Basic Design Concepts in Architecture
Crits get confusing because studio language is compressed.
A professor says “tighten the hierarchy,” but they may really mean the entry is weak, the plan has no lead space, the section is not proving anything, or the project has too many equal moves fighting for attention.
The words are short. The fixes are not always obvious.
Worth reading first: If you need the bigger foundation, start with Basic Design and Architecture. If your diagrams look clean but never become a believable building, use Design Basics: Architecture and Building Reality.
Studio Terms at a Glance
Illustration by ArchitectureCourses.org.
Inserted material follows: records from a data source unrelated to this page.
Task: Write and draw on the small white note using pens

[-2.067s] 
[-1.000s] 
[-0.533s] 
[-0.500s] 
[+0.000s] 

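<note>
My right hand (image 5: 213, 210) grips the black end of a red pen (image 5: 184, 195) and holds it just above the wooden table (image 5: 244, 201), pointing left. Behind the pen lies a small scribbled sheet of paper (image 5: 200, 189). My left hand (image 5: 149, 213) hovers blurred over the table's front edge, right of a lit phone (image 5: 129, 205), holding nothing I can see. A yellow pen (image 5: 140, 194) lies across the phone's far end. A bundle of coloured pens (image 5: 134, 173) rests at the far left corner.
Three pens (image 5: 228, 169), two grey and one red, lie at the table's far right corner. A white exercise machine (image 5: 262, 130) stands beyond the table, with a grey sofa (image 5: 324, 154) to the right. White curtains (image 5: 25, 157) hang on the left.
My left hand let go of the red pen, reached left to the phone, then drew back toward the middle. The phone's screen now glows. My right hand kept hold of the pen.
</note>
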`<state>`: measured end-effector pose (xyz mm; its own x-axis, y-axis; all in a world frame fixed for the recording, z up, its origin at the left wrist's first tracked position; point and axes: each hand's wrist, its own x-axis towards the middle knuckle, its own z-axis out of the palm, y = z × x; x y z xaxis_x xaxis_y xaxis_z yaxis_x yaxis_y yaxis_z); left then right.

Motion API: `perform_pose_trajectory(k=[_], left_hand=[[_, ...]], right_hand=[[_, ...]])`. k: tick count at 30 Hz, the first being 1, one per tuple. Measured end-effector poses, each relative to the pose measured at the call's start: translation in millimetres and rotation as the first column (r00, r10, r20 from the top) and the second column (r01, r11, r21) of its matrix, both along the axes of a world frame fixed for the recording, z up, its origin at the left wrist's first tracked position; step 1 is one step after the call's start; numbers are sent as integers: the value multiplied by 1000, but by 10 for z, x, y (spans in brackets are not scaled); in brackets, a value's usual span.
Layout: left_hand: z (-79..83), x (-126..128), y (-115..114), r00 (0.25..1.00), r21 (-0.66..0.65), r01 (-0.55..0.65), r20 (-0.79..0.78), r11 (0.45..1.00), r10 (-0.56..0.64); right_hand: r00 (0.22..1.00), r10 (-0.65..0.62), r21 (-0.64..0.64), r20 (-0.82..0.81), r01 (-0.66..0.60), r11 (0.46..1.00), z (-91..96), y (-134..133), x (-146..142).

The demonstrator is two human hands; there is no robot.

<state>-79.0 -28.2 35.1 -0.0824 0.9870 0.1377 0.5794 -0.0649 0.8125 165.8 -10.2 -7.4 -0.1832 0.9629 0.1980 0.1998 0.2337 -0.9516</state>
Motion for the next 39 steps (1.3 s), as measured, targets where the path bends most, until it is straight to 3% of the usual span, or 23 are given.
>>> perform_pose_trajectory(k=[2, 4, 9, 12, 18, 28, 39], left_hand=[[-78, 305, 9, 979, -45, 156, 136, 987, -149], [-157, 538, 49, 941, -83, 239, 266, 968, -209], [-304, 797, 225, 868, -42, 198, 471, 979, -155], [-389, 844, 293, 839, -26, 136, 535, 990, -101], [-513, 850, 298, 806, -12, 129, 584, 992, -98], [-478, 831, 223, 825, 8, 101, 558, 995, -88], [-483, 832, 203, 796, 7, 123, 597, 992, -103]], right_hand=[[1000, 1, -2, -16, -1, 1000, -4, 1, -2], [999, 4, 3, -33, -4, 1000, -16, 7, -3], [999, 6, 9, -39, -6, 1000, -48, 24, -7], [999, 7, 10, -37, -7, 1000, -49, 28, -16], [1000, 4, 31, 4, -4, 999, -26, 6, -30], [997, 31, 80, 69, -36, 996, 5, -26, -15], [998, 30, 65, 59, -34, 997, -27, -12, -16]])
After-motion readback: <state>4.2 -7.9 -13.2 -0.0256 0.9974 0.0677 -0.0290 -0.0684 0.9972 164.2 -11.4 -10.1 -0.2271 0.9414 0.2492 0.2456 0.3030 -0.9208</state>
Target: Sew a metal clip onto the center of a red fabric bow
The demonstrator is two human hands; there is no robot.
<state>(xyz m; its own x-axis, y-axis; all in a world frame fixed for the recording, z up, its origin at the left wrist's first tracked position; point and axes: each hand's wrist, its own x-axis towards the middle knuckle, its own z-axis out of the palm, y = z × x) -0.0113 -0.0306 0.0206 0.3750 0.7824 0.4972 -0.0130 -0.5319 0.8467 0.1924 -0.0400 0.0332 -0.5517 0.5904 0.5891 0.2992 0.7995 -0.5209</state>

Basic design concepts are easier to read when line, plane, volume, void, threshold, hierarchy, and figure-ground appear in one coherent building instead of separate abstract examples.
| Concept | What It Controls | Where It Usually Fails |
|---|---|---|
| Line | Direction, movement, alignment, axis. | The line appears in the diagram but does not organize the plan. |
| Plane | Wall, floor, roof, screen, enclosure. | Planes become decorative panels instead of shaping space. |
| Volume | Mass, interior height, spatial depth. | The perspective looks strong, but the section does not support it. |
| Solid / Void | Built mass and carved space. | Voids become leftover holes with no light, use, or sequence. |
| Figure / Ground | Built form against open space. | The outside space reads as leftover land, not a designed room. |
| Parti | The main organizing idea. | The project has several moves but no clear rule. |
| Datum | Reference line, level, edge, or rhythm. | Openings, paths, structure, and volumes do not lock together. |
| Threshold | Transition between conditions. | The entrance is treated as a door, not an arrival sequence. |
| Hierarchy | What matters first, second, and least. | Everything is equal, so nothing leads. |
Crit Phrases Translated
These comments are rarely random. They usually point to a drawing problem you can test.
- “Tighten the hierarchy.” One idea needs to lead. Right now the project gives the same visual weight to everything.
- “Resolve the edge.” The building meets the ground, street, roofline, or site boundary without a clear decision.
- “Your section is not doing work.” The section is only a slice. It should explain height, structure, light, movement, or the real spatial idea.
- “The parti is unclear.” The project has ingredients but no organizing rule.
- “This is diagram, not architecture.” The drawing is clean, but it does not survive thickness, span, circulation, daylight, material, or construction logic.
The useful move is to stop defending the drawing and ask what the comment is really asking you to fix.
Line
Illustration by ArchitectureCourses.org. Basic design starts with simple relationships: order, voids, entry, proportion, circulation, and open space working together before the building becomes detailed.
A line is the first organizer. It can set direction, mark an axis, hold a façade, guide movement, or create a rhythm for structure.
But a line only matters if the building obeys it.
A circulation spine is a line. A repeated structural bay is a line. A long wall that organizes rooms is a line. A view corridor can also work as one, but only if the plan, section, and approach support it.
Where students get caught is drawing the line after the project is already designed. That makes the axis cosmetic. If the rooms ignore it, the entry ignores it, and the structure ignores it, the line is only graphic decoration.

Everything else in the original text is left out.